WORK INSTRUCTIONS:
In full and word for word, restate the lines of the listing.

PROVIDED MATERIAL:
-=-=-

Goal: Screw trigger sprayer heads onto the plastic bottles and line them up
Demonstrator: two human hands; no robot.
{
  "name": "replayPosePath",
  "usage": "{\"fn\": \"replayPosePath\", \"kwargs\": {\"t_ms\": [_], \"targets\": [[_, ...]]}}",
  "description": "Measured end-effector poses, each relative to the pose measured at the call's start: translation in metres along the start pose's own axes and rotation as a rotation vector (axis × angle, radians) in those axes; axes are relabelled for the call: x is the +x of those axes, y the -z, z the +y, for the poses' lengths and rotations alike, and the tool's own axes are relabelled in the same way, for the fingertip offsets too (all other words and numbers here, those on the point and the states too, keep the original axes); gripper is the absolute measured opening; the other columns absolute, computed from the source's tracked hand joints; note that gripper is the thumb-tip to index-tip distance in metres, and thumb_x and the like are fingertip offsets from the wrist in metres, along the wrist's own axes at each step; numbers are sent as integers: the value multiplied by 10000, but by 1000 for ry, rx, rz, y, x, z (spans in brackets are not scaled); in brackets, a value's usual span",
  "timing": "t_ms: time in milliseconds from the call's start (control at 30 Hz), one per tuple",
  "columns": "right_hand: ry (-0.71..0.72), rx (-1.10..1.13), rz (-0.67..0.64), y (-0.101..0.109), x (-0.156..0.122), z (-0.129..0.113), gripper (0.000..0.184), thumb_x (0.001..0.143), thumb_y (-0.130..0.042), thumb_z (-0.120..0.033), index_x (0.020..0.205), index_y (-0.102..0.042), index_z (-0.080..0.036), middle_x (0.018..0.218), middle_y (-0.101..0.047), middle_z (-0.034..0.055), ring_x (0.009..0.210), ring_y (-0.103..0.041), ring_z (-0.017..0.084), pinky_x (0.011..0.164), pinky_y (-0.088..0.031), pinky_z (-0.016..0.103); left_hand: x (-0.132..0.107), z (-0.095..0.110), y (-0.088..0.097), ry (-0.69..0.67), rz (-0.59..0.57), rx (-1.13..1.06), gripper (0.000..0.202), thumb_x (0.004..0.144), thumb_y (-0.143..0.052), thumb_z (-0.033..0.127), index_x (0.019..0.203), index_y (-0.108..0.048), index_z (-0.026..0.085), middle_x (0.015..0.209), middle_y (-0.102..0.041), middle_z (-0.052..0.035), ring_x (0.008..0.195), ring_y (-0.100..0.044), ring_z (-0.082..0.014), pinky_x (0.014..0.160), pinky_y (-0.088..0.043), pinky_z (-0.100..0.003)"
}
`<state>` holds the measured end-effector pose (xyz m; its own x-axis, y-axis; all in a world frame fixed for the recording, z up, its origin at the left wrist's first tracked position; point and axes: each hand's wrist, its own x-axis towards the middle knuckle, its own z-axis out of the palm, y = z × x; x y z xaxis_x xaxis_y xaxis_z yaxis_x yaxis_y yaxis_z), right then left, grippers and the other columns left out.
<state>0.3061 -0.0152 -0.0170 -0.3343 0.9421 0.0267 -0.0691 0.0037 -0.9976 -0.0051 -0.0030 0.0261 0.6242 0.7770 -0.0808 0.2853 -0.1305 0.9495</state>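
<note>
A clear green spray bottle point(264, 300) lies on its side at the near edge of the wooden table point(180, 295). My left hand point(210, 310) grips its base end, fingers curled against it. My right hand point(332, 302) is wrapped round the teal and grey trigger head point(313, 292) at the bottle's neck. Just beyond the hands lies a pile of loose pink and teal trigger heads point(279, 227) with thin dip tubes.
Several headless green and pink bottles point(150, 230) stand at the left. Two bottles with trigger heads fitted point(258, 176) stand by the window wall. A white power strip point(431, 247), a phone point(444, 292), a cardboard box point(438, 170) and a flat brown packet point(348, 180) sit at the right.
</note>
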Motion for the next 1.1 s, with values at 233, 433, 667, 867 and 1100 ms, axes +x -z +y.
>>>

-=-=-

TASK RESULT:
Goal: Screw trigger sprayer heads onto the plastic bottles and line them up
Demonstrator: two human hands; no robot.
{
  "name": "replayPosePath",
  "usage": "{\"fn\": \"replayPosePath\", \"kwargs\": {\"t_ms\": [_], \"targets\": [[_, ...]]}}",
  "description": "Measured end-effector poses, each relative to the pose measured at the call's start: translation in metres along the start pose's own axes and rotation as a rotation vector (axis × angle, radians) in those axes; axes are relabelled for the call: x is the +x of those axes, y the -z, z the +y, for the poses' lengths and rotations alike, and the tool's own axes are relabelled in the same way, for the fingertip offsets too (all other words and numbers here, those on the point and the states too, keep the original axes); gripper is the absolute measured opening; the other columns absolute, computed from the source's tracked hand joints; note that gripper is the thumb-tip to index-tip distance in metres, and thumb_x and the like are fingertip offsets from the wrist in metres, along the wrist's own axes at each step; numbers are sent as integers: the value multiplied by 10000, but by 1000 for ry, rx, rz, y, x, z (spans in brackets are not scaled); in brackets, a value's usual span",
  "timing": "t_ms: time in milliseconds from the call's start (control at 30 Hz), one per tuple",
  "columns": "right_hand: ry (-0.71..0.72), rx (-1.10..1.13), rz (-0.67..0.64), y (-0.101..0.109), x (-0.156..0.122), z (-0.129..0.113), gripper (0.000..0.184), thumb_x (0.001..0.143), thumb_y (-0.130..0.042), thumb_z (-0.120..0.033), index_x (0.020..0.205), index_y (-0.102..0.042), index_z (-0.080..0.036), middle_x (0.018..0.218), middle_y (-0.101..0.047), middle_z (-0.034..0.055), ring_x (0.009..0.210), ring_y (-0.103..0.041), ring_z (-0.017..0.084), pinky_x (0.011..0.164), pinky_y (-0.088..0.031), pinky_z (-0.016..0.103); left_hand: x (-0.132..0.107), z (-0.095..0.110), y (-0.088..0.097), ry (-0.69..0.67), rz (-0.59..0.57), rx (-1.13..1.06), gripper (0.000..0.202), thumb_x (0.004..0.144), thumb_y (-0.143..0.052), thumb_z (-0.033..0.127), index_x (0.019..0.203), index_y (-0.108..0.048), index_z (-0.026..0.085), middle_x (0.015..0.209), middle_y (-0.102..0.041), middle_z (-0.052..0.035), ring_x (0.008..0.195), ring_y (-0.100..0.044), ring_z (-0.082..0.014), pinky_x (0.014..0.160), pinky_y (-0.088..0.043), pinky_z (-0.100..0.003)"
}
`<state>` holds the measured end-effector pose (xyz m; its own x-axis, y-axis; all in a world frame fixed for the recording, z up, its origin at the left wrist's first tracked position; point and axes: each hand's wrist, its own x-axis towards the middle knuckle, its own z-axis out of the palm, y = z × x; x y z xaxis_x xaxis_y xaxis_z yaxis_x yaxis_y yaxis_z), right then left, grippers and the other columns left out.
<state>0.3061 -0.0152 -0.0170 -0.3343 0.9421 0.0267 -0.0691 0.0037 -0.9976 -0.0051 -0.0030 0.0261 0.6242 0.7770 -0.0808 0.2853 -0.1305 0.9495</state>
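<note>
A clear green spray bottle point(264, 300) lies on its side at the near edge of the wooden table point(180, 295). My left hand point(210, 310) grips its base end, fingers curled against it. My right hand point(332, 302) is wrapped round the teal and grey trigger head point(313, 292) at the bottle's neck. Just beyond the hands lies a pile of loose pink and teal trigger heads point(279, 227) with thin dip tubes.
Several headless green and pink bottles point(150, 230) stand at the left. Two bottles with trigger heads fitted point(258, 176) stand by the window wall. A white power strip point(431, 247), a phone point(444, 292), a cardboard box point(438, 170) and a flat brown packet point(348, 180) sit at the right.
</note>
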Motion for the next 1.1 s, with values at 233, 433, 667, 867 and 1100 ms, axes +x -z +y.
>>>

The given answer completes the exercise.